• _ASSIGNMENT_:
Repeat exactly, and only, the lines below starting at the line that contains "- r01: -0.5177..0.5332" and ending at the line that contains "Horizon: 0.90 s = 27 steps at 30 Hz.", inclusive of both.

Extracted data entries

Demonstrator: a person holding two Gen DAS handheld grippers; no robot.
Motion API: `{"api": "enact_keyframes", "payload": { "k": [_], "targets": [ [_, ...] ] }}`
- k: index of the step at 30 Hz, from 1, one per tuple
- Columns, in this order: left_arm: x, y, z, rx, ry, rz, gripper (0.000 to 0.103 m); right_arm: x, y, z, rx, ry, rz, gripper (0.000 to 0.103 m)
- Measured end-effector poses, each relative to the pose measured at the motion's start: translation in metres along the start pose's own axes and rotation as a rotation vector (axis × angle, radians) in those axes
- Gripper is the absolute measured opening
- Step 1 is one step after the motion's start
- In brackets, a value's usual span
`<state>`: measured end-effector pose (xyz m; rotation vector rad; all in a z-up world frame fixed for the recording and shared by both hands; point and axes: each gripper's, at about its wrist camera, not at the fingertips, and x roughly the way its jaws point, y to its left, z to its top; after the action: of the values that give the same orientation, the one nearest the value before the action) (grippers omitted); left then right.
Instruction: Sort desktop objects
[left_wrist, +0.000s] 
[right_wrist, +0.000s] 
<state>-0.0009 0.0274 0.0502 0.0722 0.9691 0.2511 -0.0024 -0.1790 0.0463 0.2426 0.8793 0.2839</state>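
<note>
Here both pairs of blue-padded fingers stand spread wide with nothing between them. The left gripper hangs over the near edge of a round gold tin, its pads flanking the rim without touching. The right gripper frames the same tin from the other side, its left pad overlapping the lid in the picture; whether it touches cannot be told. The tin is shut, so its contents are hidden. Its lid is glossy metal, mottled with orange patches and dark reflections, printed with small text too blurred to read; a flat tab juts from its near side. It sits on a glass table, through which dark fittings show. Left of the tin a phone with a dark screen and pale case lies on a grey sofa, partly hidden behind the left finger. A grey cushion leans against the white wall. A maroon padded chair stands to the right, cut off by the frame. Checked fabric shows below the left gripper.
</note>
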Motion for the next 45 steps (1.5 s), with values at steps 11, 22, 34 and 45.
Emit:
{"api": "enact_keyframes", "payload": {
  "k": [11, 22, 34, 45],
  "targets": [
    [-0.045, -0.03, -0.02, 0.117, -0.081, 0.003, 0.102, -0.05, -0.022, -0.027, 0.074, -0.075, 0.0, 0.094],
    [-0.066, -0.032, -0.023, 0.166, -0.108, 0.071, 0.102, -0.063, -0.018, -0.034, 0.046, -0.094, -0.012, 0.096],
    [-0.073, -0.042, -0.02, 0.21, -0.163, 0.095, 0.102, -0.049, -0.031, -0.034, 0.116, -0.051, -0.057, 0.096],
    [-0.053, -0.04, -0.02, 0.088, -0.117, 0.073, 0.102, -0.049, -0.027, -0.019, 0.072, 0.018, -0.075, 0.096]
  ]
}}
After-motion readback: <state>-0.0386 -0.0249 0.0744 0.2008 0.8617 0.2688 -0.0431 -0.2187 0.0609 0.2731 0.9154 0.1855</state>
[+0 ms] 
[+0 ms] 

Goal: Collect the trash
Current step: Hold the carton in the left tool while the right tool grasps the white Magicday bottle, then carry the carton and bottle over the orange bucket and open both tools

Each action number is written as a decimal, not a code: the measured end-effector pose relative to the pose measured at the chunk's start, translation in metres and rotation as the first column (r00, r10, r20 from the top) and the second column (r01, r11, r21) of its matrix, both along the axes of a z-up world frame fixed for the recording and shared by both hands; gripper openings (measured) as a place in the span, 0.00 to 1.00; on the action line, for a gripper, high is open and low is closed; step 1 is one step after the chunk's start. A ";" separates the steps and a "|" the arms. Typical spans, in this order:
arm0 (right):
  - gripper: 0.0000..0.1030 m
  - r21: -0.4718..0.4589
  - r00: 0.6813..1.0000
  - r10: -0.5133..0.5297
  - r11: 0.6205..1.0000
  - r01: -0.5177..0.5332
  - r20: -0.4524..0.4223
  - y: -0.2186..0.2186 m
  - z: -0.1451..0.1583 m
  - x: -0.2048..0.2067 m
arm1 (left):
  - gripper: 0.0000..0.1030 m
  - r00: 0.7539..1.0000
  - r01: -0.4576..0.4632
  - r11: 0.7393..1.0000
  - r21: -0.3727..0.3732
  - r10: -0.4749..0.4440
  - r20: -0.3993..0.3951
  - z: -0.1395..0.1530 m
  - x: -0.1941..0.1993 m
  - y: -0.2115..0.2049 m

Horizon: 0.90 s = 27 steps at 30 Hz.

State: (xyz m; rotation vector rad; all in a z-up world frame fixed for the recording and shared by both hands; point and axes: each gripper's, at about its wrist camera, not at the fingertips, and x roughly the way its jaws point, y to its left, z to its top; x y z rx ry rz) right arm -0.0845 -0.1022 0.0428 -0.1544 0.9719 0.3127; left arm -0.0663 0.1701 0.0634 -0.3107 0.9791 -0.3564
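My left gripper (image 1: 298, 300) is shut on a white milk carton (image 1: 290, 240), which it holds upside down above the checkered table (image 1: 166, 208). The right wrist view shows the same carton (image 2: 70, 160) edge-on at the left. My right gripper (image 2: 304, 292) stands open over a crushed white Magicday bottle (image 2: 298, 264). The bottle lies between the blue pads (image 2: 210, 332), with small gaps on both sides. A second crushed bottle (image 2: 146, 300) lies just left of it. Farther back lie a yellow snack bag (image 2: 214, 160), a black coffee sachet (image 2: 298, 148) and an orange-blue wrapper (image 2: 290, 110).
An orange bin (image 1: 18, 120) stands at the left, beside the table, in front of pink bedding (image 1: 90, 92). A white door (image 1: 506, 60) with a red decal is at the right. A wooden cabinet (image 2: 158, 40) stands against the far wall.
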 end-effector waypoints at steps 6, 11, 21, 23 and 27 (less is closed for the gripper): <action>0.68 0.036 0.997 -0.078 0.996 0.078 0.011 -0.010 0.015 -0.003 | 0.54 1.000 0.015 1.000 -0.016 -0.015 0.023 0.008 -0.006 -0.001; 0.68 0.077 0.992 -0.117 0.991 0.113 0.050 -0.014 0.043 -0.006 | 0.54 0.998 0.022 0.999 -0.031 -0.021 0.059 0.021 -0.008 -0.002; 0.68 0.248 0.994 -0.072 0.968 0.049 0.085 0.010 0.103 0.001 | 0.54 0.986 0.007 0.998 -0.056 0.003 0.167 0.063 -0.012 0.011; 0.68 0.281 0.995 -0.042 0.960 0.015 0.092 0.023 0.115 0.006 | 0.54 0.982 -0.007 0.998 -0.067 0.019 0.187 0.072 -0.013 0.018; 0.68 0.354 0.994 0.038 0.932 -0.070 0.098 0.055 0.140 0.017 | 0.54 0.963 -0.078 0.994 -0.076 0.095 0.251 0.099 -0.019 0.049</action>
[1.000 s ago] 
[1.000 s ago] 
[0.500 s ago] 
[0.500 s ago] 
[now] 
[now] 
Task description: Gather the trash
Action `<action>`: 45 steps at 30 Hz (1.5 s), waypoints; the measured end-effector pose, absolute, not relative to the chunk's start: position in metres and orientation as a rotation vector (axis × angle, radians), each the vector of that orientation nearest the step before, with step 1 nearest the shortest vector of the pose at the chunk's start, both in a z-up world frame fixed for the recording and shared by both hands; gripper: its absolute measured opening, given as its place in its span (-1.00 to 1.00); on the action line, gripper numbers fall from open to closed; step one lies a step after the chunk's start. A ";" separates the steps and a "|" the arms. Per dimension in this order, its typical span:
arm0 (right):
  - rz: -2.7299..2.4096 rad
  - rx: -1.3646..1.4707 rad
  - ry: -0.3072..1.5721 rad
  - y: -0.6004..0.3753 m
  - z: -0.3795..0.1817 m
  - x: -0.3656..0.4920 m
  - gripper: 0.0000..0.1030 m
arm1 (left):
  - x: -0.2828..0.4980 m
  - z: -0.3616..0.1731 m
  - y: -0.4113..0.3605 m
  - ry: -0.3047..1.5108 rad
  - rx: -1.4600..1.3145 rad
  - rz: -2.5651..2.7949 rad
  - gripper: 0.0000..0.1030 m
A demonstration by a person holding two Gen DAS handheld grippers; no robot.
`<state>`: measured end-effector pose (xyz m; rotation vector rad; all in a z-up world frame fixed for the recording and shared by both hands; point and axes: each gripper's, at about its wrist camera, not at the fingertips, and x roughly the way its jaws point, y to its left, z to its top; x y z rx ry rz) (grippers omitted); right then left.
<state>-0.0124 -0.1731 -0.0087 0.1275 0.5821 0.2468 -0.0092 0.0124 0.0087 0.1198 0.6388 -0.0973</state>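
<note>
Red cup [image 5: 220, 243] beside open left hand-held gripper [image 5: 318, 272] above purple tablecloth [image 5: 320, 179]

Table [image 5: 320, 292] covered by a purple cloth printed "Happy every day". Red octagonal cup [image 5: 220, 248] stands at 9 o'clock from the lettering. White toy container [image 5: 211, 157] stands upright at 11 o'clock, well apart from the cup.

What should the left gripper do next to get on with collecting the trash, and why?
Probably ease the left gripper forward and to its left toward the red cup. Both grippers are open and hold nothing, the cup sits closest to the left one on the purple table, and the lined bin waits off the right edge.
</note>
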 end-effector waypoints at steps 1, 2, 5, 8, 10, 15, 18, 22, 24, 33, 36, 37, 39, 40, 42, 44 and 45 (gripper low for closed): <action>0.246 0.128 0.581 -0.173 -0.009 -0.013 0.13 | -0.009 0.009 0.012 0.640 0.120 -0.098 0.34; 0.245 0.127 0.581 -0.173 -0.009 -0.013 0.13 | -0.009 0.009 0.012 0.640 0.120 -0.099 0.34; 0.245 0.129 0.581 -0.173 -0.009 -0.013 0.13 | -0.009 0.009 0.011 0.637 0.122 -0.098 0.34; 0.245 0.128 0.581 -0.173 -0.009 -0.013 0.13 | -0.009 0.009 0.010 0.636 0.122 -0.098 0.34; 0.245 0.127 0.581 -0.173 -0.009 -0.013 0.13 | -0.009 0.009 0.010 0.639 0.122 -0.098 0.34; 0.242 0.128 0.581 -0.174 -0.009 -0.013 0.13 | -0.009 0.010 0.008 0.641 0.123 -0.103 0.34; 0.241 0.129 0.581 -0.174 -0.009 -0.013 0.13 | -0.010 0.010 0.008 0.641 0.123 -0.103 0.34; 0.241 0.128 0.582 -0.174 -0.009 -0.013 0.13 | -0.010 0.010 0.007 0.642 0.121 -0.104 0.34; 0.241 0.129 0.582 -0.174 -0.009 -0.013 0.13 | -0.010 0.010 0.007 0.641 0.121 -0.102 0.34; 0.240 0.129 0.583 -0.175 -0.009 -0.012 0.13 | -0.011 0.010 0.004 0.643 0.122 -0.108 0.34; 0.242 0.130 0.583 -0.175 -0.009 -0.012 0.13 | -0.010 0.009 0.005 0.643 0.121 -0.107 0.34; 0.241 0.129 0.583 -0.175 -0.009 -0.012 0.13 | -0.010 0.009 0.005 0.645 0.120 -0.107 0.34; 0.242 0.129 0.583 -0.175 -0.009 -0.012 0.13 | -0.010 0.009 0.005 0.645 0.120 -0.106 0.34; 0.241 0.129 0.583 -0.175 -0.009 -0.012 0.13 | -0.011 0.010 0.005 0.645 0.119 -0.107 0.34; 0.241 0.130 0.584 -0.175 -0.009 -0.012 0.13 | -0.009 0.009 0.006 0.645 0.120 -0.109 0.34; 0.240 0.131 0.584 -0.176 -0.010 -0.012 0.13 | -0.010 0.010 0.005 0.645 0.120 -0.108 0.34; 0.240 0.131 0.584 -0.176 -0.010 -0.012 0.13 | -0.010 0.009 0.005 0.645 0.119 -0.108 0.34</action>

• _EXERCISE ANSWER_:
  - r01: -0.5177..0.5332
  - r20: -0.4524..0.4223
  - y: -0.2186..0.2186 m
  - z: -0.1451..0.1583 m
  - x: -0.2048..0.2067 m
arm1 (left):
  - gripper: 0.0000..0.1030 m
  - r00: 0.7539..1.0000
  - r01: -0.4576..0.4632
  - r11: 0.7393..1.0000
  - r21: -0.3727..0.3732
  - r10: -0.4749..0.4440
  - r20: -0.3993..0.3951
  - z: -0.1395..0.1530 m
  - x: -0.1941..0.1993 m
  - y: -0.2115..0.2049 m

Horizon: 0.90 s = 27 steps at 30 Hz.

With that, the output is complete.